The Hidden Cause of Most Data Centre Failures
Most major data centre outages are initially suspected as equipment failures. Yet the most disruptive incidents occur when no equipment has failed. How can a facility fail if nothing fails? This occurs when otherwise reliable systems fail to interact in the manner the facility was intended to operate.
Modern data centres contain hundreds of interconnected systems, devices, software platforms, control schemes, protection systems, and operating procedures. As facilities become more resilient and increasingly automated, the number of interfaces between those systems continues to grow. The challenge is that reliability is no longer determined solely by the performance of individual assets. It is determined by how effectively those assets behave together.
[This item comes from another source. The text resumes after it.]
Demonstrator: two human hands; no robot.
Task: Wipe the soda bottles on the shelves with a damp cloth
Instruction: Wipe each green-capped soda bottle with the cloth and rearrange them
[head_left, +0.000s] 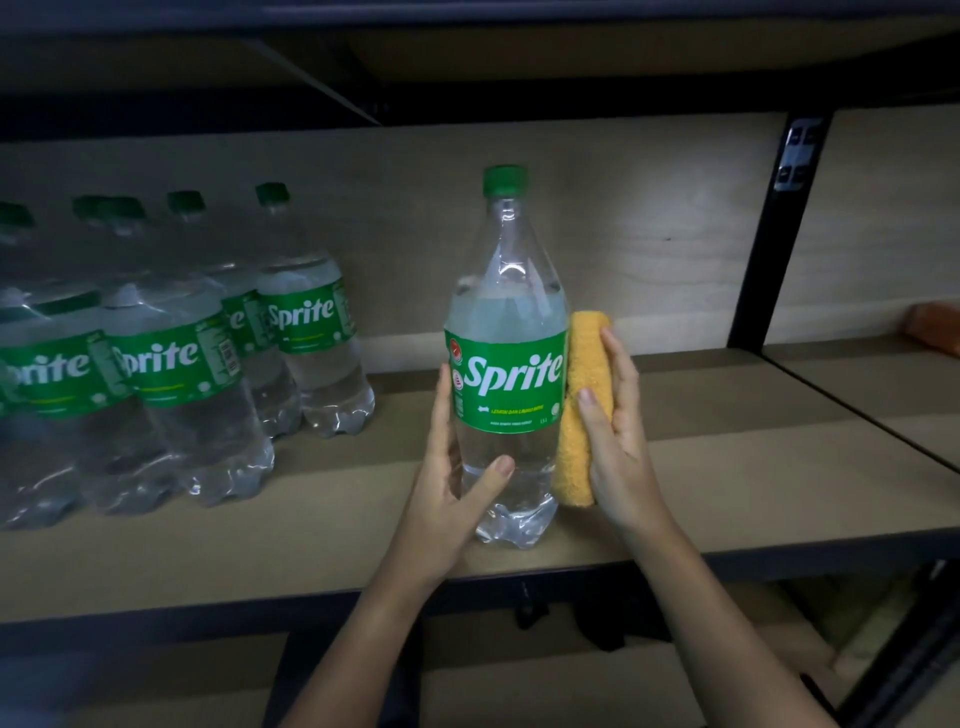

In many cases, the greatest threat to operational resilience is not a failure of equipment. It is a failure of the interfaces that govern how equipment communicates, coordinates, and responds under abnormal conditions.
2. The Ownership Gap
One of the most overlooked risks in modern data centre projects is that nobody truly owns the interfaces.
The electrical MV/LV switchgear vendor owns the MV & LV switchgear.
The UPS /ASTS Vendor owns the UPS & ASTS
The specialist controls contractor owns the BMS.
The switchgear vendor owns the protection settings.
The automation specialist owns the PLC logic /EPMS.
The operations team owns the procedures.
Each party delivers their respective scope.
Yet the interaction between those systems often sits between contractual boundaries.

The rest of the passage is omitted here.